» **PROVIDED DATA**
***

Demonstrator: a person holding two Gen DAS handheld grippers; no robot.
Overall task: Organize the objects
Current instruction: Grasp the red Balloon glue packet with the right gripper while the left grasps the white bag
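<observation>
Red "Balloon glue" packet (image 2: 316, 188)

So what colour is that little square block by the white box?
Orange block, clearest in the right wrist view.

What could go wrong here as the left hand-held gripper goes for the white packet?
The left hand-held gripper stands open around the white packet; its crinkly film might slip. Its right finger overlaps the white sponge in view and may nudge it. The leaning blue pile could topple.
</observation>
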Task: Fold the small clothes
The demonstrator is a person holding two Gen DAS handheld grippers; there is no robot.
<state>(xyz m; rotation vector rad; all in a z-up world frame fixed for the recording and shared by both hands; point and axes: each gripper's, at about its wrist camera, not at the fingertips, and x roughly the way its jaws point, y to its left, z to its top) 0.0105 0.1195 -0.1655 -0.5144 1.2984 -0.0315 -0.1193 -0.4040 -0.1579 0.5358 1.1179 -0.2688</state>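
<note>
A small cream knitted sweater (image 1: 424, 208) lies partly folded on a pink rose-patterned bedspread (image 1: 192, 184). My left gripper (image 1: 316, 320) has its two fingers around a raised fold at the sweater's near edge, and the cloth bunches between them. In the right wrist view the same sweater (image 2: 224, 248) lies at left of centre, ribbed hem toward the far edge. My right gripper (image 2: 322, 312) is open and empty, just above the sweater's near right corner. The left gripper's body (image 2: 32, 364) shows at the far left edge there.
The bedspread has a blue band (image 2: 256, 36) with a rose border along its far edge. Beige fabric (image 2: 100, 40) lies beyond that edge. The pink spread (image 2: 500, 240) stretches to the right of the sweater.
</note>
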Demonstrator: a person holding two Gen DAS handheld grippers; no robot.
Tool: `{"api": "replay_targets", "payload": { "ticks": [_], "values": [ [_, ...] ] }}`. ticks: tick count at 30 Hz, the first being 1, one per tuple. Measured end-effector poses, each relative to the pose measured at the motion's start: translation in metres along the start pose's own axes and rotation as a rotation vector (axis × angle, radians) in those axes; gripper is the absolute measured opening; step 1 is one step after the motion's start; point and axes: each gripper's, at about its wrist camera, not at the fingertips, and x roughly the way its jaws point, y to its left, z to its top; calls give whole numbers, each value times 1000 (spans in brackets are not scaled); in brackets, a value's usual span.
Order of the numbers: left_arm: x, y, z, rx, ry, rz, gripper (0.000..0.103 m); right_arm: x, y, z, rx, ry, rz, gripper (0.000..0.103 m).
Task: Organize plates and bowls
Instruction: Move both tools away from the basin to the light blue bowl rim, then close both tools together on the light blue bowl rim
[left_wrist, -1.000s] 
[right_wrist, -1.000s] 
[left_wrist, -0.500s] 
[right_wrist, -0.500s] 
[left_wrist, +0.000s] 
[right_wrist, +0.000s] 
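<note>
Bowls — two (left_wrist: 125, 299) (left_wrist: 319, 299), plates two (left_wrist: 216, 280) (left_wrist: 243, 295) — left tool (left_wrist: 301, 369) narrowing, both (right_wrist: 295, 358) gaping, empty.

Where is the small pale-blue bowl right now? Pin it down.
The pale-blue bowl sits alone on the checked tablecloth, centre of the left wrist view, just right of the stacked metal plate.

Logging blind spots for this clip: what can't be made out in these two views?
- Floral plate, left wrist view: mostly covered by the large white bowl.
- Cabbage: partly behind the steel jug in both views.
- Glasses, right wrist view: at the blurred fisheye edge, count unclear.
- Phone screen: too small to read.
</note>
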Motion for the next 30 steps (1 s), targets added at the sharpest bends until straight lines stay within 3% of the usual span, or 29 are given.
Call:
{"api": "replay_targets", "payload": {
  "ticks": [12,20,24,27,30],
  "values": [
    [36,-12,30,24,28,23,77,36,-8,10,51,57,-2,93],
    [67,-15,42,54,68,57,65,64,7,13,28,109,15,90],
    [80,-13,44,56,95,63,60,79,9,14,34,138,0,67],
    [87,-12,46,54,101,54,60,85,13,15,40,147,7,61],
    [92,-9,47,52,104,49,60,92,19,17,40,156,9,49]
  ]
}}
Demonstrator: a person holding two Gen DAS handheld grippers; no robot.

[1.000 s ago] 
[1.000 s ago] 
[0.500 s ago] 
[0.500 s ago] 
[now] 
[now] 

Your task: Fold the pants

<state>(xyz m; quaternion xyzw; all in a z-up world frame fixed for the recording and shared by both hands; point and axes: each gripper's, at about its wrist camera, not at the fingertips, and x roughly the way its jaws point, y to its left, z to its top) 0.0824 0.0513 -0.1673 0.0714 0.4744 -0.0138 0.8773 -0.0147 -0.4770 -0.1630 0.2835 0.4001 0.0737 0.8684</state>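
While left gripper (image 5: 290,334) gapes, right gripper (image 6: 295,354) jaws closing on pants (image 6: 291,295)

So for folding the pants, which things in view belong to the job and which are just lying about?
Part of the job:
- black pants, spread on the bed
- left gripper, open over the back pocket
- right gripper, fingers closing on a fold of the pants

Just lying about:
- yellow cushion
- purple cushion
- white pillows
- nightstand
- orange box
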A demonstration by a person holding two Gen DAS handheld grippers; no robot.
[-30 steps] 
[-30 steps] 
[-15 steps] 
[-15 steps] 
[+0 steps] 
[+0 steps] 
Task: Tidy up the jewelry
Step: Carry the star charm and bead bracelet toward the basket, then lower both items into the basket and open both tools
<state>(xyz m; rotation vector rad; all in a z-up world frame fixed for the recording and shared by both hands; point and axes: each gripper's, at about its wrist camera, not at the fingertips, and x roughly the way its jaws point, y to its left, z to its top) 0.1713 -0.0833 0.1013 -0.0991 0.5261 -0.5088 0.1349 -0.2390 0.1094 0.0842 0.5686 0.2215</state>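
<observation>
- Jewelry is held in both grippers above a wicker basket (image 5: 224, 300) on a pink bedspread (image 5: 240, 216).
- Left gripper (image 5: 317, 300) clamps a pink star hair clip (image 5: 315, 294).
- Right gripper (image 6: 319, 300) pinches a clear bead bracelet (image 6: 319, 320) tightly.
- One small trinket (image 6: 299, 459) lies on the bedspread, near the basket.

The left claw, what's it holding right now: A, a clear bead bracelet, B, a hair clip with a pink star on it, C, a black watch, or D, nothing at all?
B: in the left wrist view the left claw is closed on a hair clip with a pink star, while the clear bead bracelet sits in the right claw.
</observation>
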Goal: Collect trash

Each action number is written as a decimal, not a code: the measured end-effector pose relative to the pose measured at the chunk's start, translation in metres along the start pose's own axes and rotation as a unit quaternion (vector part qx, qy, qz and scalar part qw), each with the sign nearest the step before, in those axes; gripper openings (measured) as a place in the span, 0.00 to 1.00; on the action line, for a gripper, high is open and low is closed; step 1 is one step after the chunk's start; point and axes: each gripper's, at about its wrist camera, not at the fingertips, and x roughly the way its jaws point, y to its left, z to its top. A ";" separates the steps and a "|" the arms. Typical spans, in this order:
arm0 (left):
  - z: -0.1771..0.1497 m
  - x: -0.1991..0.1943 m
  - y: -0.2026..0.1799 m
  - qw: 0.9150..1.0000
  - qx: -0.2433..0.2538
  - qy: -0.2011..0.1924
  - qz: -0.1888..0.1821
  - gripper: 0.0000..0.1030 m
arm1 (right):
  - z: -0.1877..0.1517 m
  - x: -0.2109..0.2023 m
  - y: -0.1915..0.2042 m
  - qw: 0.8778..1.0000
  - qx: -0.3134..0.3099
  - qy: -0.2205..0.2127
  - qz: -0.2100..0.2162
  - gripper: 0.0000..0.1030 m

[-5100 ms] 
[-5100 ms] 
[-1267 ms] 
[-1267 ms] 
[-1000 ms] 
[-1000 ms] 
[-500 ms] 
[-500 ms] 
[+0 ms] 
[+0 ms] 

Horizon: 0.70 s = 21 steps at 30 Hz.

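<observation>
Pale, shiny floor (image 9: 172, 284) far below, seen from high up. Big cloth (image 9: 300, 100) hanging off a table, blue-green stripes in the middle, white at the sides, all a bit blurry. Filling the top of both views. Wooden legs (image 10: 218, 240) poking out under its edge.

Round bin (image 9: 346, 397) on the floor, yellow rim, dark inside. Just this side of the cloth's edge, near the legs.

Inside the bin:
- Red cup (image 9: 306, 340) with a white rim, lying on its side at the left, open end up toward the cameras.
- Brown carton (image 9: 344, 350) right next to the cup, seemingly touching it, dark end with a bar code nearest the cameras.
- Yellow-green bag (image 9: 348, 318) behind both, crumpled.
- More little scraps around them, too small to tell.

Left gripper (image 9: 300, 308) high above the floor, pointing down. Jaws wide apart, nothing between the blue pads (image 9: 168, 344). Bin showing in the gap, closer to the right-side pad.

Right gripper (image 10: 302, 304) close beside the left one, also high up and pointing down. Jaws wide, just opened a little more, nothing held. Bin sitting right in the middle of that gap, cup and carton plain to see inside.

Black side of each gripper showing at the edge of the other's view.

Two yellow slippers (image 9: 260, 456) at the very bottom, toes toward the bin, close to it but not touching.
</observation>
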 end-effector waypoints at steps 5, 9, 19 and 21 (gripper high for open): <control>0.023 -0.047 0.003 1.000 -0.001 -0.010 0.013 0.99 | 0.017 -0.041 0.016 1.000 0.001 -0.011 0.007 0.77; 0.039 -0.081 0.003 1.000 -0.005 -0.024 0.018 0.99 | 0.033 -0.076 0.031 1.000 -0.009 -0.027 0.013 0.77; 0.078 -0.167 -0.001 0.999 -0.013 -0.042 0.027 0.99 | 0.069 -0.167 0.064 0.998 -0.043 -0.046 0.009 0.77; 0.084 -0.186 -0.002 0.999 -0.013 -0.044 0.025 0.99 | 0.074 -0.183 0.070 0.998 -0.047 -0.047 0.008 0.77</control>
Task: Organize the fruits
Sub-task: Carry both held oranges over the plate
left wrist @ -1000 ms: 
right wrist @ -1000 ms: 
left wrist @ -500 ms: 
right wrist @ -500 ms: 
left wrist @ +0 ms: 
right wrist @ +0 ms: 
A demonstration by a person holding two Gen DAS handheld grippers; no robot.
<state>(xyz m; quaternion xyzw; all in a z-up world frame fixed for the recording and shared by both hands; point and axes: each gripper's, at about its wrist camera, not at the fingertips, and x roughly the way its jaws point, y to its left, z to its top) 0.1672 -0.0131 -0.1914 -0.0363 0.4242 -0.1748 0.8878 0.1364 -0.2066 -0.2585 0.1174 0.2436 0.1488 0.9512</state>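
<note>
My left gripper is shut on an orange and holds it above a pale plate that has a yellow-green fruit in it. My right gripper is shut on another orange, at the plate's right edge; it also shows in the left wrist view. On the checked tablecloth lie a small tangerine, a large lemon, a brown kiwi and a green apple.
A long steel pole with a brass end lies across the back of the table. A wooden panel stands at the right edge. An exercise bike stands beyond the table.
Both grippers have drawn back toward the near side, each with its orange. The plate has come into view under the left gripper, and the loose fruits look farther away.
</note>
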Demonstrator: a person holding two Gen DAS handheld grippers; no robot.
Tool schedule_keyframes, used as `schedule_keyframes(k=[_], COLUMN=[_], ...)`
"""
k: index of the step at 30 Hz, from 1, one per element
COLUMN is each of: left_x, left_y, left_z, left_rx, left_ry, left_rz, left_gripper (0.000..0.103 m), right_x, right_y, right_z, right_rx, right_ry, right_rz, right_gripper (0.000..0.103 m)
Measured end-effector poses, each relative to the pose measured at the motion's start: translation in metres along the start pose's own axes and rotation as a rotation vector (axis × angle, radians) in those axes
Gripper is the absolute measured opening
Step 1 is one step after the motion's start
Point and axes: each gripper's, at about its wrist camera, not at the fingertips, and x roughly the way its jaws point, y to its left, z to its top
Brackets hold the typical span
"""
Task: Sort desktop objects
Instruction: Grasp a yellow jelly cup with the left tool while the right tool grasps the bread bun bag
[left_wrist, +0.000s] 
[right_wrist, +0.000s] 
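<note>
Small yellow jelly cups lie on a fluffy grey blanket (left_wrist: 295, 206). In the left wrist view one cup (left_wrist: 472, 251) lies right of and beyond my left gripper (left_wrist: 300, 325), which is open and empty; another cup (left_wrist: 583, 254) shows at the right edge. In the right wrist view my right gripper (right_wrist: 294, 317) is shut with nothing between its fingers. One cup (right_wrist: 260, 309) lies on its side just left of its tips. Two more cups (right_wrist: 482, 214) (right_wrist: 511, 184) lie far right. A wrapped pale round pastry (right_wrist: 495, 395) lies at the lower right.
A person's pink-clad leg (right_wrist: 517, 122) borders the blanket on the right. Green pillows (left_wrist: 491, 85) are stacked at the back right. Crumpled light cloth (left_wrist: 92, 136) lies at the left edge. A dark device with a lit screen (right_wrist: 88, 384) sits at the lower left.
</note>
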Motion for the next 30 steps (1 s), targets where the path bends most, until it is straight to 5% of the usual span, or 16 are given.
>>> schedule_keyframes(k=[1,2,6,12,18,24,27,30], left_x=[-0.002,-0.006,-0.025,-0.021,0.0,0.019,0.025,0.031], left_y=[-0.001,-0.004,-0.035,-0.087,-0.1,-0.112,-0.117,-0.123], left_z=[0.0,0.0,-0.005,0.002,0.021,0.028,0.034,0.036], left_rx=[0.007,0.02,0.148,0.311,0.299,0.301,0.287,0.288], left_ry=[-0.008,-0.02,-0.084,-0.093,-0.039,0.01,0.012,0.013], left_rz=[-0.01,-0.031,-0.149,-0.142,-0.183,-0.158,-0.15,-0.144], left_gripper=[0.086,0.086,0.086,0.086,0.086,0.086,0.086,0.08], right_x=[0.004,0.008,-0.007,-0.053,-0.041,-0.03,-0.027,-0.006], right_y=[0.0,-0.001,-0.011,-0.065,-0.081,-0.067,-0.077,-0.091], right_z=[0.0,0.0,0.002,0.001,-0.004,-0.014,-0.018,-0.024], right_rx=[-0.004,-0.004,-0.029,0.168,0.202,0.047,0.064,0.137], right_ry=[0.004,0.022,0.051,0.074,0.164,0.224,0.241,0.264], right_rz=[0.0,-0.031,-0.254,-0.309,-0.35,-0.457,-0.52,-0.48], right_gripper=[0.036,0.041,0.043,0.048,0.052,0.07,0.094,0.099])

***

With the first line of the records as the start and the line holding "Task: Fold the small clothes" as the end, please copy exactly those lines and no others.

» **RESPONSE BOX**
Demonstrator: a person holding two Gen DAS handheld grippers; no robot.
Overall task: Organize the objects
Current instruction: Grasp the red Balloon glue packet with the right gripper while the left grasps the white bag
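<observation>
Red "Balloon glue" packet (image 2: 316, 188)

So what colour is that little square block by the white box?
Orange block, clearest in the right wrist view.

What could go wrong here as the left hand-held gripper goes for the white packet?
The left hand-held gripper stands open around the white packet; its crinkly film might slip. Its right finger overlaps the white sponge in view and may nudge it. The leaning blue pile could topple.
</observation>
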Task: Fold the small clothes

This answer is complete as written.